===== DATA TO USE

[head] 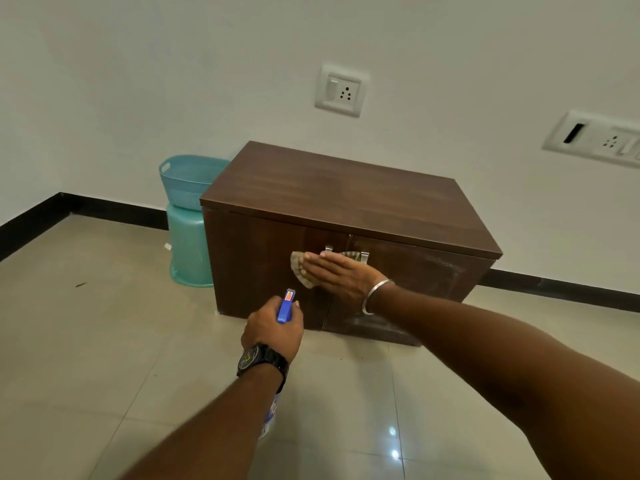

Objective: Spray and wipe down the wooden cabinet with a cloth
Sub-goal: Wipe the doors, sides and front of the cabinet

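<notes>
Blue plastic was nearly all that showed of the spray bottle (pixel 286 306). Its trigger head stuck up out of the left hand (pixel 273 329), and the body ran down hidden behind the wrist, with only a scrap of label peeping out beneath the forearm. The left fingers were curled round the bottle's neck. They were seen from the back of the hand, so whether one lay on the trigger could not be told.

The cloth (pixel 300 270) was mostly covered too. The right hand (pixel 341 275) lay flat over it, fingers straight and pressed together, pinning it to the front of the cabinet (pixel 346 199). Beige folds showed past the fingertips at the left, and a striped bit showed behind the hand by the metal handles (pixel 364 255). Both forearms were cut off by the near edge.

The cabinet was low, dark brown and wood-grained, with two doors. It stood on the tiled floor (pixel 104 323) against the far white wall (pixel 173 81). Whitish, hazy smears marked its right door, while the left door looked darker. Just left of it, a turquoise basket (pixel 188 178) sat on a stool (pixel 190 251), both partly hidden by the cabinet's side.
</notes>
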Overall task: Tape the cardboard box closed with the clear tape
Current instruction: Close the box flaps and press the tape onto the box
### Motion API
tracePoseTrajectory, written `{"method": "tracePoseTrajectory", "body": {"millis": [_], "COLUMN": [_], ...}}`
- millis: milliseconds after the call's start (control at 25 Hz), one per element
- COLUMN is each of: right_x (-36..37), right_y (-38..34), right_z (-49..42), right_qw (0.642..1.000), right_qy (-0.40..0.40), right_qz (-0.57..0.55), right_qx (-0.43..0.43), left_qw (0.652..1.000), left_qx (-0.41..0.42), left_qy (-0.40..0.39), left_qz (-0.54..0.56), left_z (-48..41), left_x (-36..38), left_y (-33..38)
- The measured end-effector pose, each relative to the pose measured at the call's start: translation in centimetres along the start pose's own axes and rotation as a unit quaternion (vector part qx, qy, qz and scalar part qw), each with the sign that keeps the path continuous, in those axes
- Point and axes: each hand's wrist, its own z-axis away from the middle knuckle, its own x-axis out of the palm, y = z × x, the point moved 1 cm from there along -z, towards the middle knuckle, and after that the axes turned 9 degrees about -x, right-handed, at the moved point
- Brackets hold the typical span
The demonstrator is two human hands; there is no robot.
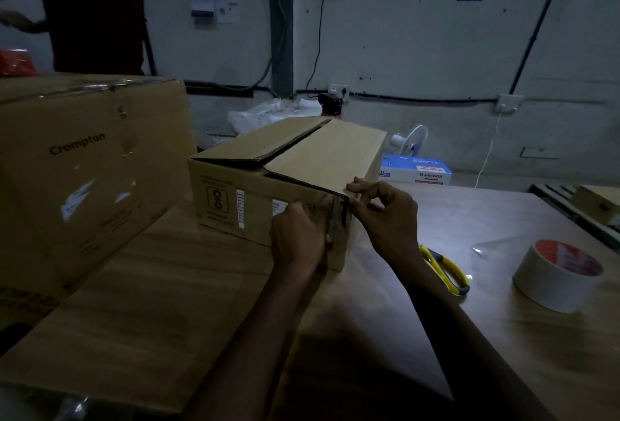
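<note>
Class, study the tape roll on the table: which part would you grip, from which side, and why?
Grip the tape roll from above, thumb inside the core, fingers on the outer wall. It lies flat with the hole facing up, so both are reachable; the scissors lie apart to its left.

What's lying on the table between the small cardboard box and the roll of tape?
Yellow-handled scissors lie on the table between the cardboard box and the tape roll; the head view shows them.
</note>
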Motion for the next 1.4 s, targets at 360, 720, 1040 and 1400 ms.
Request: {"method": "tracePoseTrajectory", "body": {"millis": [360,720,1040,1400], "right_x": [-0.1,-0.3,-0.4,-0.5], "right_y": [0.1,0.0,0.4,0.7], "right_z": [0.0,-0.1,-0.1,-0.1], "right_qw": [1.000,1.000,1.000,0.999], "right_qy": [-0.003,-0.008,-0.020,-0.030], "right_qz": [0.011,-0.009,-0.010,-0.006], "right_qx": [-0.004,0.010,-0.004,-0.010], "left_qw": [0.998,0.995,0.988,0.907], "left_qx": [-0.025,-0.052,0.106,0.380], "left_qy": [-0.028,-0.047,0.093,0.066], "left_qz": [-0.044,-0.064,-0.066,-0.168], "left_z": [-0.7,-1.2,-1.3,-5.8], "left_x": [-0.1,0.1,-1.5,-2.3], "left_y": [0.2,-0.6,-0.2,1.0]}}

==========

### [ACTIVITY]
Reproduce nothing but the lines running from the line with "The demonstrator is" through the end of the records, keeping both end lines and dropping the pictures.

### [RESPONSE TO THIS EXERCISE]
The demonstrator is two human hands; there is no robot.
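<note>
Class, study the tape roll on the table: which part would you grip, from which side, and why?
Grip the tape roll from above, thumb inside the core, fingers on the outer wall. It lies flat with the hole facing up, so both are reachable; the scissors lie apart to its left.

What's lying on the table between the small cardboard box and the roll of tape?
Yellow-handled scissors lie on the table between the cardboard box and the tape roll; the head view shows them.
</note>
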Motion for the next 1.4 s, targets at 360, 720, 1040 and 1400 ms.
Request: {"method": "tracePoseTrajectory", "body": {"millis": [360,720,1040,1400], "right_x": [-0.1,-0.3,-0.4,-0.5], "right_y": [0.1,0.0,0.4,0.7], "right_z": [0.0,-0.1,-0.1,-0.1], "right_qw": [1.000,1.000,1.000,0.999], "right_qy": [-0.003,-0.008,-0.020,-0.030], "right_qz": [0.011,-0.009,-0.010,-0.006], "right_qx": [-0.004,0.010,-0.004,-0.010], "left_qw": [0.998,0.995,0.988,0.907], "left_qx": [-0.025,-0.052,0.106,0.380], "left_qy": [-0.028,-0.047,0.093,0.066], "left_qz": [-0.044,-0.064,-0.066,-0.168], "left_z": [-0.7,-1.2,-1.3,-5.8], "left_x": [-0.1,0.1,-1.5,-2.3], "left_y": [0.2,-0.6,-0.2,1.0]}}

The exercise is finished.